WORK REQUEST | Below are the records; give again exactly the line with "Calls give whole", the line with "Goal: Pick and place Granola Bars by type", and each line that lies between them, and nothing besides.

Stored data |
+ + + + + + +

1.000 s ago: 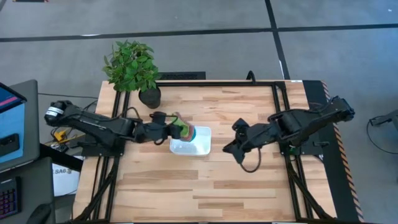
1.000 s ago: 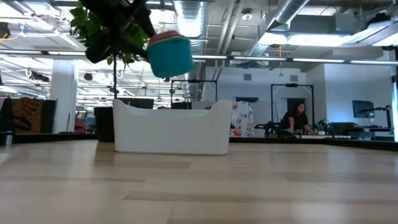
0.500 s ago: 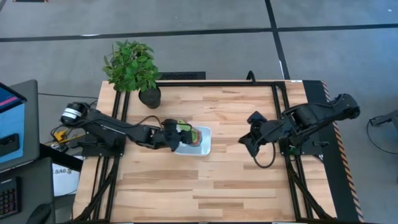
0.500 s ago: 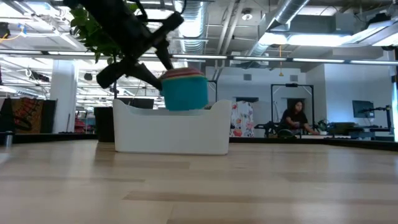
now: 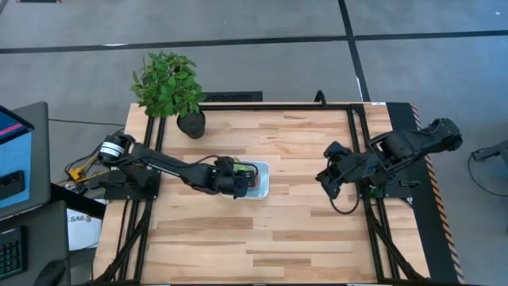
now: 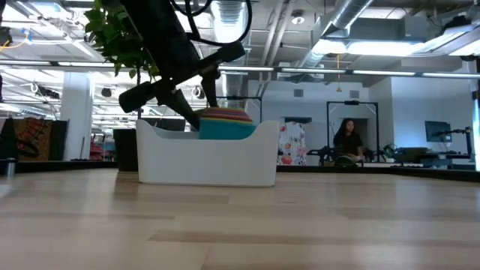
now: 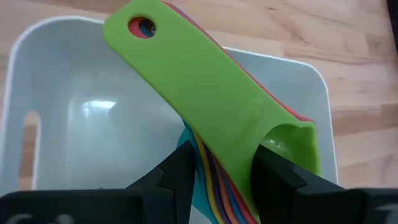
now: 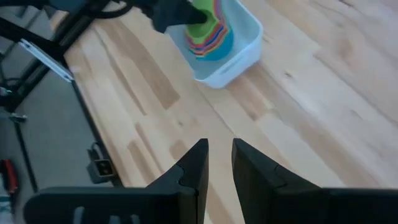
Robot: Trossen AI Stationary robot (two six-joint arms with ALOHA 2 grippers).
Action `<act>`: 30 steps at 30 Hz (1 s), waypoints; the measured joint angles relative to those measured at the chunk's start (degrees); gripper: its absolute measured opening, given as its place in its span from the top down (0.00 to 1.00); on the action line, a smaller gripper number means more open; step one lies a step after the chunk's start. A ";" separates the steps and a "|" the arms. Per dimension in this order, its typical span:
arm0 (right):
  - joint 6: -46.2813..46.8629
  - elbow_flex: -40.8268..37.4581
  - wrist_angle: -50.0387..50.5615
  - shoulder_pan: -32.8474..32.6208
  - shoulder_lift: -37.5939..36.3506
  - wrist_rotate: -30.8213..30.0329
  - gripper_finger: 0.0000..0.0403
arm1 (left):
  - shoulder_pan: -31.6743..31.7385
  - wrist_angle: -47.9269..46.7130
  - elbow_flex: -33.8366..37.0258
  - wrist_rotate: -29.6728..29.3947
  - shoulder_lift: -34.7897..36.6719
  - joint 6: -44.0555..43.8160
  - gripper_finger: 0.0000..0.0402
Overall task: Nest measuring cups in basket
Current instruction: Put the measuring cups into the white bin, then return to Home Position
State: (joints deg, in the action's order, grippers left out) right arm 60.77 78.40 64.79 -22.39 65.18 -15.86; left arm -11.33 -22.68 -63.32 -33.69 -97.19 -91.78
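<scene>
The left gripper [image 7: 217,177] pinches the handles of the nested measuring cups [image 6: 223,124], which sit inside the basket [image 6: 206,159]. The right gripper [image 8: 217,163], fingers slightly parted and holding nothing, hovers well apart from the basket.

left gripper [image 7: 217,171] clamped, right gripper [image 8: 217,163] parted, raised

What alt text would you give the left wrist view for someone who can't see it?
The left hand grips the handles of the nested measuring cups, green on top, over the white basket. The basket sits on a wooden table.
</scene>
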 joint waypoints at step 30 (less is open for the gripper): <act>-0.56 -0.01 1.09 -5.38 -0.96 -8.22 0.76 | -0.15 -1.15 -0.63 7.70 -0.43 2.31 0.48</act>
State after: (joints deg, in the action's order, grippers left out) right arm 60.21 78.39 65.89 -27.76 64.23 -24.07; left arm -11.49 -23.83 -63.95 -25.98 -97.62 -89.47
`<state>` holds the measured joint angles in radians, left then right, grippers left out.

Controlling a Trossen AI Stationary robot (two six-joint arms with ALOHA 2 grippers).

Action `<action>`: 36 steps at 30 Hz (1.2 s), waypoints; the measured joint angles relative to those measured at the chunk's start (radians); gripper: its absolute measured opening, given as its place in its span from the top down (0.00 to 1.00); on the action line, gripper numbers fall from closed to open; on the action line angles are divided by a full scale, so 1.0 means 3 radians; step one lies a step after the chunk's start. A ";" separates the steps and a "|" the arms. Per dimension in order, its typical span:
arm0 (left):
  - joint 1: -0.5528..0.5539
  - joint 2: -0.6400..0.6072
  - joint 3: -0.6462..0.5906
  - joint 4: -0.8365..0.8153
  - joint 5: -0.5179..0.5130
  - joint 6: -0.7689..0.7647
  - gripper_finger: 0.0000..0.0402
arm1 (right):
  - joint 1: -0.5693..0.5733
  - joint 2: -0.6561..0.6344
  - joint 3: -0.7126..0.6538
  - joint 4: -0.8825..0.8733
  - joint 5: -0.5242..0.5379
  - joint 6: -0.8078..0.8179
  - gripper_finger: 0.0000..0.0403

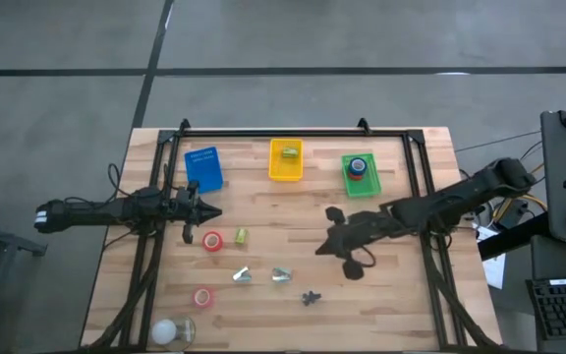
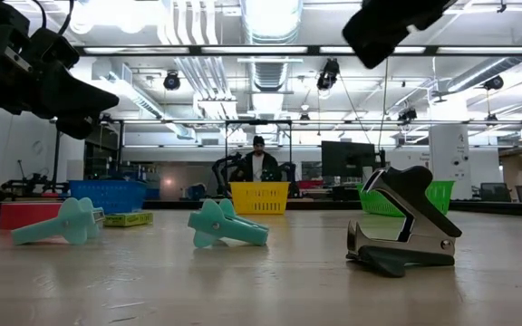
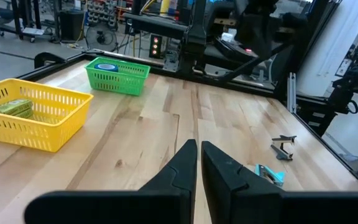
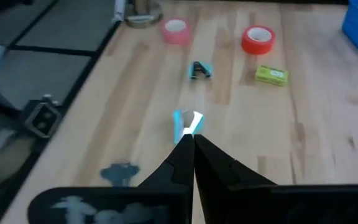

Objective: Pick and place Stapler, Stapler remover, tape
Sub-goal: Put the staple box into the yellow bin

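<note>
On the wooden table lie a red tape roll (image 1: 212, 240), a pink tape roll (image 1: 202, 297), a small yellow-green stapler (image 1: 241, 236), two teal staple removers (image 1: 243, 276) (image 1: 282, 275) and a dark staple remover (image 1: 310, 297). My right gripper (image 1: 324, 246) hangs shut in the air right of them, slanting down; in its wrist view the tips (image 4: 193, 140) point past one teal remover (image 4: 187, 123). My left gripper (image 1: 209, 212) waits shut at the left, just above the red tape. Neither holds anything.
Three baskets stand along the far edge: blue (image 1: 202, 169), yellow (image 1: 285, 160) with a yellow-green piece inside, green (image 1: 360, 174) with a tape roll inside. A white bulb (image 1: 170, 331) lies at the near left corner. A black frame (image 1: 293, 132) rims the table. A person sits far behind.
</note>
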<state>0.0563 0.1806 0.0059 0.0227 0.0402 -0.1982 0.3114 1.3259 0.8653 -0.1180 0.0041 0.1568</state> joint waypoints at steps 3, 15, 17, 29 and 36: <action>0.0000 0.0000 0.0000 0.0000 0.0000 0.0000 0.94 | 0.0071 -0.0172 -0.0129 0.0081 -0.0001 -0.0012 0.98; 0.0000 0.0007 0.0004 -0.0024 -0.0029 0.0915 0.94 | 0.0131 -0.0426 -0.0309 0.0308 0.0000 -0.0477 0.98; 0.0000 0.0010 0.0004 -0.0023 -0.0032 0.0839 0.94 | 0.0130 -0.0408 -0.0309 0.0314 0.0000 -0.0628 0.98; -0.0005 0.0029 0.0000 0.0583 0.0067 -0.0237 0.94 | -0.0006 -0.0452 -0.0316 0.0441 -0.0016 -0.0717 0.98; -0.0004 0.0061 0.0000 0.1491 -0.0258 -0.1557 0.94 | -0.0007 -0.0464 -0.0318 0.0489 -0.0102 -0.0887 0.98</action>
<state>0.0551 0.1988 0.0059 0.4700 -0.0371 -0.6652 0.3092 1.1866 0.7700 0.0287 -0.0266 -0.1092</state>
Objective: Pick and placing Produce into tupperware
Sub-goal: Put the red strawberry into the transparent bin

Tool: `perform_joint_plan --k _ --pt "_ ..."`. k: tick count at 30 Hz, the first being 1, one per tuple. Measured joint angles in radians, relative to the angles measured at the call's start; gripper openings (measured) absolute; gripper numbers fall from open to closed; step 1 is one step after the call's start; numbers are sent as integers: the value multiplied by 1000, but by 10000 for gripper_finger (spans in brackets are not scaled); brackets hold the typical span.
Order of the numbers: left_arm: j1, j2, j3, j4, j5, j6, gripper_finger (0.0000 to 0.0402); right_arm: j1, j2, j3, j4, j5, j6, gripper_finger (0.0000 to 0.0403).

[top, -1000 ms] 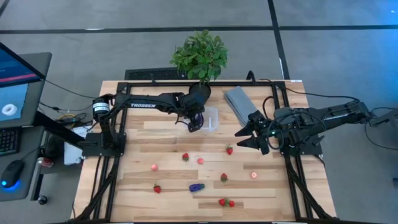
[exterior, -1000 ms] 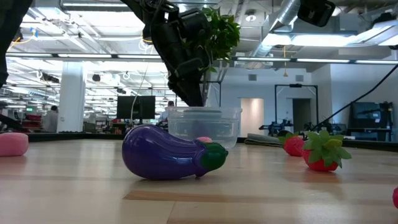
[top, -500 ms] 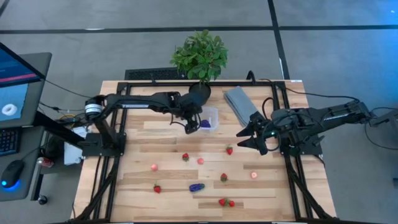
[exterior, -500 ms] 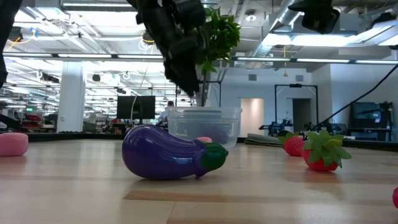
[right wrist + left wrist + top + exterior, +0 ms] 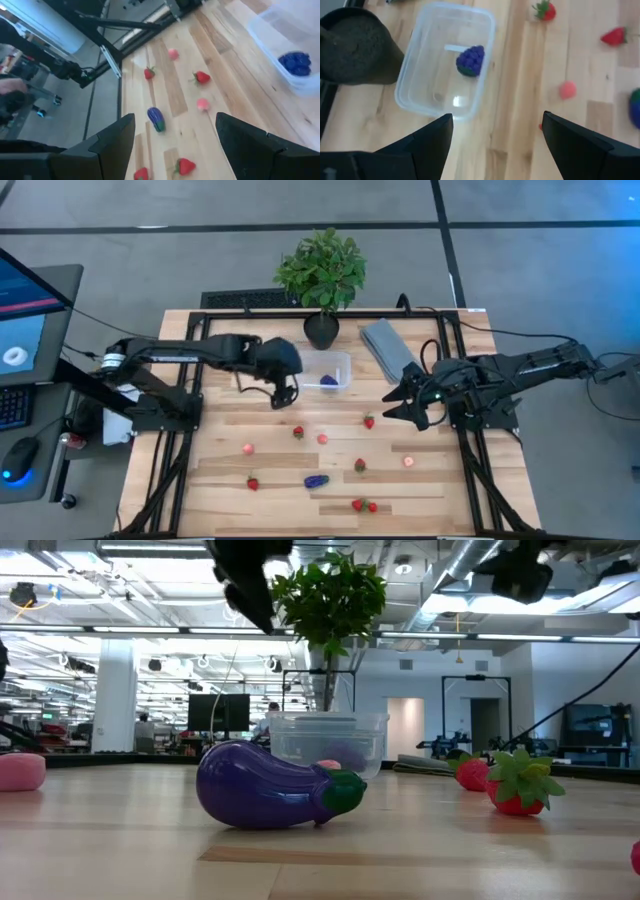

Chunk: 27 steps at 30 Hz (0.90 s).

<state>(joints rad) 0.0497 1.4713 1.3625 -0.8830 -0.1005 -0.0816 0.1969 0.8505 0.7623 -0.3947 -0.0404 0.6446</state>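
The clear tupperware (image 5: 327, 370) stands at the table's far middle with one purple grape bunch (image 5: 328, 381) lying on its floor; the left wrist view shows the tupperware (image 5: 420, 75) and the grape bunch (image 5: 471, 60) from above. My left gripper (image 5: 284, 394) hovers open just left of and nearer than the tub, touching nothing. My right gripper (image 5: 392, 402) hangs open right of the tub, above a strawberry (image 5: 369, 421). Strawberries, pink round pieces and a purple eggplant (image 5: 316, 480) lie scattered over the table's near half.
A black plant pot (image 5: 322, 330) with a leafy plant stands right behind the tub. A folded grey cloth (image 5: 385, 345) lies at the far right. In the low view the eggplant (image 5: 275, 785) lies in front of the tub (image 5: 328, 740). A black frame borders the table.
My left gripper has drawn back from over the tub toward the table's left and near side, and risen. The purple grape bunch that was at its fingers a second ago now lies inside the tub.
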Motion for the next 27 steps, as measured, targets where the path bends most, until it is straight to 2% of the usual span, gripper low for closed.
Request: perform_joint_plan --k 4,9,13,21,24,27 --pt "-71 -85 -78 -9 -58 -85 294 26 0 -3 -93 6 23 300" --pt "-154 -225 -233 15 -163 -250 294 95 0 -3 -203 83 50 300" --pt "-235 -350 -374 78 -273 -411 294 174 0 -3 -281 212 76 300" --pt "-408 -515 -575 202 -476 -653 294 342 10 -3 -420 599 250 300" --pt "-454 -533 -612 201 -529 -699 294 370 45 -3 -457 664 365 300" --pt "-487 -537 -633 198 -566 -726 294 370 112 -3 -469 670 495 300"
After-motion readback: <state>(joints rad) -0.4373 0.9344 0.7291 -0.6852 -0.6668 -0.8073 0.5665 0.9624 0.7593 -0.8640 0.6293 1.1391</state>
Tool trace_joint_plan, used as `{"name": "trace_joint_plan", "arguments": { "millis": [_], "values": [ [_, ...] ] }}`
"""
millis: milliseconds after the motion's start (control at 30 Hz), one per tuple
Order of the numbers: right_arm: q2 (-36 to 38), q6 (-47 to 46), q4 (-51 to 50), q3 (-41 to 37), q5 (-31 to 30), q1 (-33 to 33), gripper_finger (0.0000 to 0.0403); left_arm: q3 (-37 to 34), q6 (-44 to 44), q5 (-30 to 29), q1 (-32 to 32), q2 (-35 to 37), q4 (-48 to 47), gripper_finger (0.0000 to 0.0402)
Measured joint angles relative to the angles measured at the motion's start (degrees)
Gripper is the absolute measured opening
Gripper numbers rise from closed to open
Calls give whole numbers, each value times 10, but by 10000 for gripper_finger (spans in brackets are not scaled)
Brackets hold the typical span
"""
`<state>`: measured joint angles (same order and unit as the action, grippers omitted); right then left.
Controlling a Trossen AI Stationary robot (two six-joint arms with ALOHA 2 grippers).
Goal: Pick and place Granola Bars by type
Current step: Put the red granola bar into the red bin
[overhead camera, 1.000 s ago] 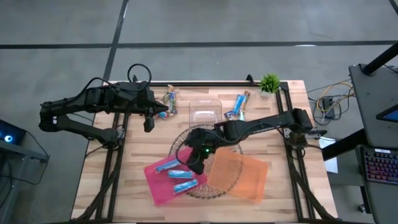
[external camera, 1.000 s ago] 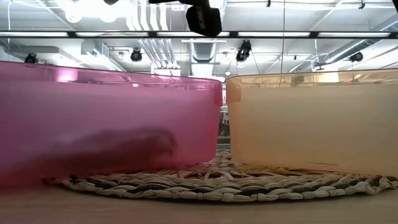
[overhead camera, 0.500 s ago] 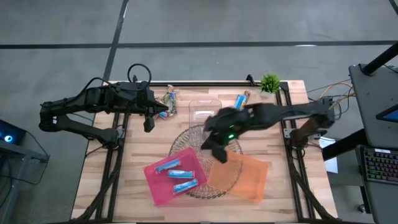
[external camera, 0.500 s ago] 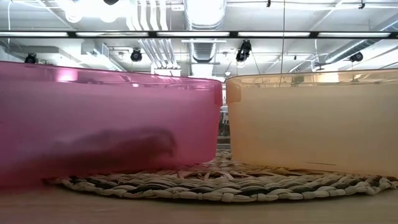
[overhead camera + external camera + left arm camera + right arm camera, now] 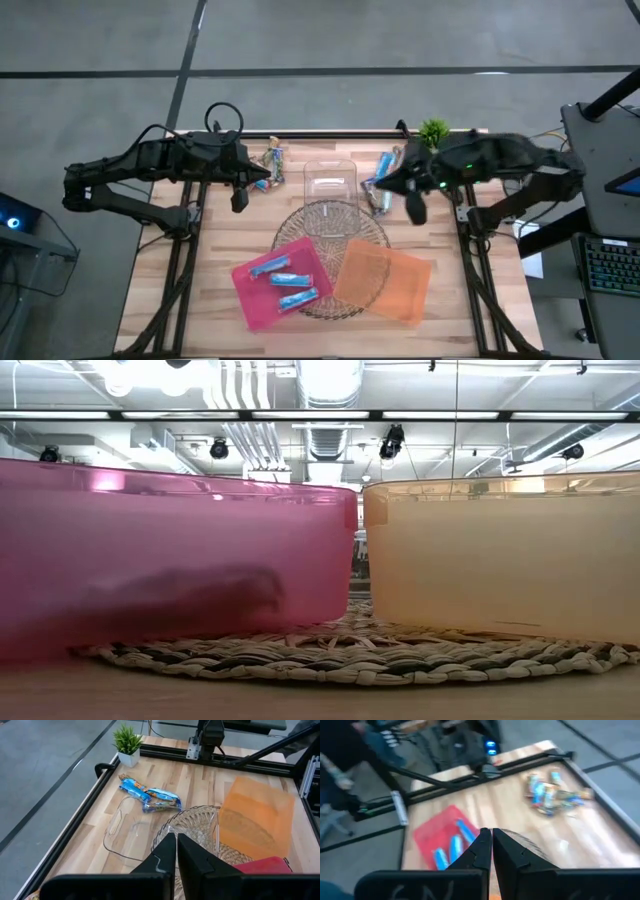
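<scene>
Three light blue granola bars (image 5: 284, 280) lie in the pink tray (image 5: 248, 298); they also show in the right wrist view (image 5: 451, 844). A loose heap of bars (image 5: 382, 171) lies on the table at the far right, and another heap (image 5: 272, 160) at the far left. My right gripper (image 5: 414, 207) is shut and empty, above the table just right of the far-right heap. My left gripper (image 5: 240, 197) is shut and empty, near the far-left heap. In the left wrist view (image 5: 176, 851) its fingers are together.
An orange tray (image 5: 386, 282) lies beside the pink tray on a round woven mat (image 5: 338, 225). A clear plastic box (image 5: 330, 180) stands between the two heaps. A small green plant (image 5: 434, 132) stands at the far right corner. The low view shows only the tray walls (image 5: 180, 550).
My right gripper has swung from above the pink tray up and toward the table's far right edge, ending beside the far-right heap of bars. It has left the low view. The three blue bars have stayed in the pink tray.
</scene>
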<state>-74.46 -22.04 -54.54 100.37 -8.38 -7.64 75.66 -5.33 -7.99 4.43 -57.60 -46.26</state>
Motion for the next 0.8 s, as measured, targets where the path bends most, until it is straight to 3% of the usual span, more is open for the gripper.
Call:
{"name": "trace_joint_plan", "arguments": {
  "millis": [300,600,800],
  "values": [
    [83,5,-116,0,-58,8,8,0,-3,0,0,0,4,0],
    [133,26,-128,0,-70,18,8,4,-6,-2,0,0,-4,0],
    [142,31,-137,0,-74,34,8,58,-20,-103,10,-15,-56,3]
  ]
}}
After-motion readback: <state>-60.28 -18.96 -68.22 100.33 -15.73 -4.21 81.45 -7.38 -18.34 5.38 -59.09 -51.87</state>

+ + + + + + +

ANSWER BOX |
Calls give whole numbers, each value times 10, but by 10000 for gripper_finger (spans in brackets are not scaled)
Brackets hold the typical span
"""
`<state>`: measured joint angles (same order and unit as the action, grippers omitted); right then left.
Controlling a Trossen AI Stationary robot (two six-joint arms with ALOHA 2 grippers).
Goal: Pick and place Granola Bars by type

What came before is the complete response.